AMBONKITA.COM,- Sejumlah organisasi mengecam serangan digital terhadap sedikitnya 24 awak redaksi Narasi sejak Sabtu (24/9/2022). Serangan ini merupakan kasus peretasan terbesar yang dialami awak media di Indonesia setidaknya dalam empat tahun terakhir.
Kecaman ini disampaikan Aliansi Jurnalis Independen (AJI) Indonesia, LBH Pers, Komite Keselamatan Jurnalis (KKJ) dan Tim Reaksi Cepat (TRACE) pada konferensi pers, Senin (26/9/2022).
Empat organisasi tersebut mendesak agar Polri secara aktif menyelidiki pelaku di balik serangan digital itu karena menghambat kebebasan pers yang dijamin kemerdekaannya oleh Undang-undang Nomor 40 Tahun 1999 tentang Pers.
“Kepolisian harus melakukan penyelidikan dan penyidikan secara tuntas kasus peretasan terhadap sekitar 24 awak redaksi Narasi. Pembiaran atas serangan kepada jurnalis dan perusahaan, akan semakin menguatkan pemerintah memiliki keterkaitan dengan serangan ini,” kata Ketua Umum AJI Indonesia Sasmito Madrim.
Peretasan dan percobaan peretasan terhadap awak media Narasi mencakup beragam platform seperti akun Facebook, Instagram, Telegram dan Whatsapp. Awak redaksi yang menjadi target berasal dari berbagai level, dari pemimpin redaksi, manajer, finance, produser hingga reporter.
Peretasan pertama kali terjadi pada nomor Whatsapp milik Akbar Wijaya atau Jay Akbar, salah seorang produser Narasi yang menerima sejumlah tautan tak dikenal melalui Whatsapp sekitar pukul 15.29 WIB.
BACA JUGA: Gubernur Maluku Minta Dewan Juri Pesparani Objektif dan Netral
Meski Jay tidak mengklik satu pun tautan dalam pesan singkat tersebut, namun 10 detik kemudian dia telah kehilangan kendali atas akun atau nomor Whatsapp pribadinya.
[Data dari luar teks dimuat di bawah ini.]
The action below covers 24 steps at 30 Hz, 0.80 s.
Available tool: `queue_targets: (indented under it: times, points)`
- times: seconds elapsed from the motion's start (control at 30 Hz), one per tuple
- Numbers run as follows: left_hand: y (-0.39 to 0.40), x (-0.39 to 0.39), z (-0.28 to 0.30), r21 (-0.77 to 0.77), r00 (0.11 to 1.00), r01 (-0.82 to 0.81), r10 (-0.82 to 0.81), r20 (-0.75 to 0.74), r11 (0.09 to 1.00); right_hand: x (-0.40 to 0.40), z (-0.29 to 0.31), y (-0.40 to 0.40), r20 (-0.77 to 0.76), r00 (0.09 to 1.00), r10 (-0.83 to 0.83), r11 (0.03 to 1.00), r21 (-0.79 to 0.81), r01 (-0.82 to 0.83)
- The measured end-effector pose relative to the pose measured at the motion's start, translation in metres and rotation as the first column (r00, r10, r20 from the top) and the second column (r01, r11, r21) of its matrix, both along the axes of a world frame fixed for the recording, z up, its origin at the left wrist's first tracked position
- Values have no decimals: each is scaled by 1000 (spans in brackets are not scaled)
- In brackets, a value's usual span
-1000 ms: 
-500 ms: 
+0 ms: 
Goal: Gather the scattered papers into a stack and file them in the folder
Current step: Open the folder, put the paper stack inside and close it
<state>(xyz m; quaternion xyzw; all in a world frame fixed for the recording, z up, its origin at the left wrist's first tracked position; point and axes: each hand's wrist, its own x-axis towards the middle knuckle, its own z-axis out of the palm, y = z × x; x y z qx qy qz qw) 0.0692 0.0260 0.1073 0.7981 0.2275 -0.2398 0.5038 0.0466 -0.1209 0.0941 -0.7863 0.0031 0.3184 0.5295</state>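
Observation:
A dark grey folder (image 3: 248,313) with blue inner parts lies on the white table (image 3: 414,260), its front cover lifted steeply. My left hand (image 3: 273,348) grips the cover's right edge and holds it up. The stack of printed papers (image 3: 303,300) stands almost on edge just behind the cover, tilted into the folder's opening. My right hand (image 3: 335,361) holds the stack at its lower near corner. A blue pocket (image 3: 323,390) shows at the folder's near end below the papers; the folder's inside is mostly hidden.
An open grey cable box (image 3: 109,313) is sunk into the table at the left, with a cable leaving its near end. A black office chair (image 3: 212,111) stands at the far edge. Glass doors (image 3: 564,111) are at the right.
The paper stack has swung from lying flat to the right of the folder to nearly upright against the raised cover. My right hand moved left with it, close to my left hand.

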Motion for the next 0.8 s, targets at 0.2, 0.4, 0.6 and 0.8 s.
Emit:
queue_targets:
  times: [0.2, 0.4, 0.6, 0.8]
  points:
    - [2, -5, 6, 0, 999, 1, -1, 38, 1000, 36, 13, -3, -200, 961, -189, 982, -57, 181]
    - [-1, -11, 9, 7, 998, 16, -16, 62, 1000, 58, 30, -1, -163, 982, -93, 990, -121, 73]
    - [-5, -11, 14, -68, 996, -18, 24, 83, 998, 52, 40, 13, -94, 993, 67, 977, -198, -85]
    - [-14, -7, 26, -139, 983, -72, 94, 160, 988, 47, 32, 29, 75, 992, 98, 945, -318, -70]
Sejak saat itu, satu per satu akun-akun media sosial awak redaksi Narasi menjadi sasaran percobaan peretasan. Beberapa jurnalis berhasil memulihkan akun-akun mereka setelah mendapatkan pendampingan dari AJI Indonesia dan Tim Reaksi Cepat.
Selain itu, Sasmito meminta Dewan Pers untuk mendesak aparat kepolisian mencari bukti, dan mengungkapkan fakta kasus peretasan terhadap Narasi. Dewan Pers juga perlu mengingatkan masyarakat agar menempuh mekanisme sesuai dengan Undang-Undang Pers seperti meminta hak jawab dan hak koreksi.
Pengacara publik sekaligus peneliti pada LBH Pers, Ahmad Fathanah mendesak agar kepolisian segera melakukan pemeriksaan terkait kasus yang menimpa awak redaksi Narasi. “Seharusnya mereka bisa langsung bertindak tanpa ada pelaporan,” kata Fathanah menegaskan.
Perwakilan Komite Keselamatan Jurnalis (KKJ), Nenden Sekar Arum mendesak hal serupa kepada polisi. Apalagi, kasus serangan digital bukan hal baru di Indonesia. KKJ menilai peretasan terhadap awak media Narasi sebagai tren yang marak belakangan terjadi saat media bersikap kritis dalam laporan jurnalistiknya. “Hal seperti ini bisa jadi teror,” tuturnya.